Its about 17 miles but if you go from Navarre to Pcola with an east wind, youll have the wind and usually the current to your back making it pretty doable.

You will have to take two cars Im sure.


----------



## lowprofile (Jan 6, 2013)

JD7.62 said:


> Is that out and back?! Damn if so, you can launch from Navarre and troll the edge!
> 
> The pier to pier trip sounds good. I would go from Navarre to Pcola though and wait for a little east wind like we are having this week to go. Stay in the 35-50ft range and I really think that would be a pretty dang productive trip!
> 
> Yall just be safe out there. Summer time pop up storms are no joke and the seas can go from dead calm, to dead kayaker and back to dead calm in minutes.


14-15 miles round trip. no way id go there and back. haha. 

yeah, pier to pier would be from one parking lot to the other with cars staged. If there is more interest in doing that then we can set up a group trip sooner. maybe do it the weekend of the 31st rather than go way offshore.


----------



## jasoncooperpcola (Jan 2, 2008)

I am down for whatever. My rebuilt Propel Drive is smooth as glass now. i had to get it wet after class! The improved prop seems to hold much better.


----------



## ARslinger (Nov 7, 2010)

lowprofile said:


> 14-15 miles round trip. no way id go there and back. haha.
> 
> yeah, pier to pier would be from one parking lot to the other with cars staged. If there is more interest in doing that then we can set up a group trip sooner. maybe do it the weekend of the 31st rather than go way offshore.


DAMMIT go a different weekend, any other weekend and im down to kill it. you know i am. lets go the 7th or the 8th!!!!!


----------



## ARslinger (Nov 7, 2010)

honestly im trying to kill an offshore trip come back take a nap and that night smash on some specs and reds on some pier lights. perfect all out fishing day, if you can keep up lol


----------



## sharkeater (Jun 28, 2013)

I'd be really interested in the pier to pier trip, and I have a truck so let me know what date and time works. Good luck on your trip and there is some truth to paradise being a great spot.


----------



## lowprofile (Jan 6, 2013)

ARslinger said:


> honestly im trying to kill an offshore trip come back take a nap and that night smash on some specs and reds on some pier lights. perfect all out fishing day, if you can keep up lol


sure, and i'll soak the shark rods by the condos and sleep. 

since the pier to pier seems to appeal more to people then i think thats the way to go. we could shorten it by going form the first lot inside the nat'l seashore in navarre to portefino or go all the way to the pier. my wife already said she'd help shuttle people from thiers cars in p'cola to the navarre launch site.


----------



## sharkeater (Jun 28, 2013)

Sweet, sounds like a blast. What day and time?


----------



## lowprofile (Jan 6, 2013)

sharkeater said:


> Sweet, sounds like a blast. What day and time?
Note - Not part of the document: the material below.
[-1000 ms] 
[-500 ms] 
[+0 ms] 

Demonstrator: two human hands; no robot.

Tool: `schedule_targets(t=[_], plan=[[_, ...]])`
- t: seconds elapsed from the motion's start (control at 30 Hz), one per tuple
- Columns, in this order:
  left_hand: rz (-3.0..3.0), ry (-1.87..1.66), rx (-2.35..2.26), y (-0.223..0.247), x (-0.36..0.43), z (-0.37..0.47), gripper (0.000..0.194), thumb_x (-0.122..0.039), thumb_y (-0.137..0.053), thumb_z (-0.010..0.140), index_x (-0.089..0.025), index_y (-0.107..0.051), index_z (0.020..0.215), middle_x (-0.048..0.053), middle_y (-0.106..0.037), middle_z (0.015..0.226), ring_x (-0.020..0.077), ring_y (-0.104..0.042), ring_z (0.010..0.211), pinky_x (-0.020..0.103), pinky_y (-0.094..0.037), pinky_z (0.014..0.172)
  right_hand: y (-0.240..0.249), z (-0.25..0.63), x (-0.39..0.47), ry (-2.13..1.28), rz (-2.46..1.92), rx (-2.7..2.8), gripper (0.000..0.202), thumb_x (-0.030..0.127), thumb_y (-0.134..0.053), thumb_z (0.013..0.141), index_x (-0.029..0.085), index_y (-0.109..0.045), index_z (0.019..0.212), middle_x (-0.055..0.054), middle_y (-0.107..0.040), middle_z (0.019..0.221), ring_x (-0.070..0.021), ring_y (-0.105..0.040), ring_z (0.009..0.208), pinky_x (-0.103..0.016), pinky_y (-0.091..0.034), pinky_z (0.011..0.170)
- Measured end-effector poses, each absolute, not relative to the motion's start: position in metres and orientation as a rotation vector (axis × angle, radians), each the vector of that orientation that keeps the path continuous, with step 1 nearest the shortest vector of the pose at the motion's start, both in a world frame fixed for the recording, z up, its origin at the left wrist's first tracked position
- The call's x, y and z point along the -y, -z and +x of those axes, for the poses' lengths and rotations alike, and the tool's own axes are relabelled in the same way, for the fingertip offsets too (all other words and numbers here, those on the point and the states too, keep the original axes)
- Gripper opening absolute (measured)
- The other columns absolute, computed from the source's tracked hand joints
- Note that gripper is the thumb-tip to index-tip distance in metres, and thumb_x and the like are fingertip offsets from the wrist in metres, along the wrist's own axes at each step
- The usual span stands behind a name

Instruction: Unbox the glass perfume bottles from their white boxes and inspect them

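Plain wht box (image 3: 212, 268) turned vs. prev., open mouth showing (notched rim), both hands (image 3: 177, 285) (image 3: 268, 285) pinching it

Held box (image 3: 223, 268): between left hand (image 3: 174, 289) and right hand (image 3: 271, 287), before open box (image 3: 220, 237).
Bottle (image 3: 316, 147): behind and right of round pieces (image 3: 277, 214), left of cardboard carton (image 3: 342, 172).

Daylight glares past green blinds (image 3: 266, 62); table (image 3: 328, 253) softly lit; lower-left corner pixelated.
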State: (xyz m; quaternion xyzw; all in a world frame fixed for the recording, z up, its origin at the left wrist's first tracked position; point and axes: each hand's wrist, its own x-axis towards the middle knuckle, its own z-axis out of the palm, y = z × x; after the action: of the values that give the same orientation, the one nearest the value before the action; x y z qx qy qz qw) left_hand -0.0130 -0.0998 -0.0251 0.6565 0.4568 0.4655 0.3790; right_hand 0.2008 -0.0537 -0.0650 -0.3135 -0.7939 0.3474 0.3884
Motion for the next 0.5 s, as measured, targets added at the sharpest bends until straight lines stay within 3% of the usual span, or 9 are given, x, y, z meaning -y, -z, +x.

Aug. 31st. pre dawn launch. so we'd have to stage cars earlier. probably really early, around 3am unload at navarre pier then stage cars/trucks at Pensacola pier at 3:45am then launch at 5am - 5:15am at Navarre pier. 

post up if you want to go and what you have (kayak and vehicle). it will be easy to unload at Navarre and stage cars at pensacola as long as we have a few trucks able to load two kayaks at a time to drive back to Navarre pier. if 6 people go and we have at least two trucks, it will be doable. 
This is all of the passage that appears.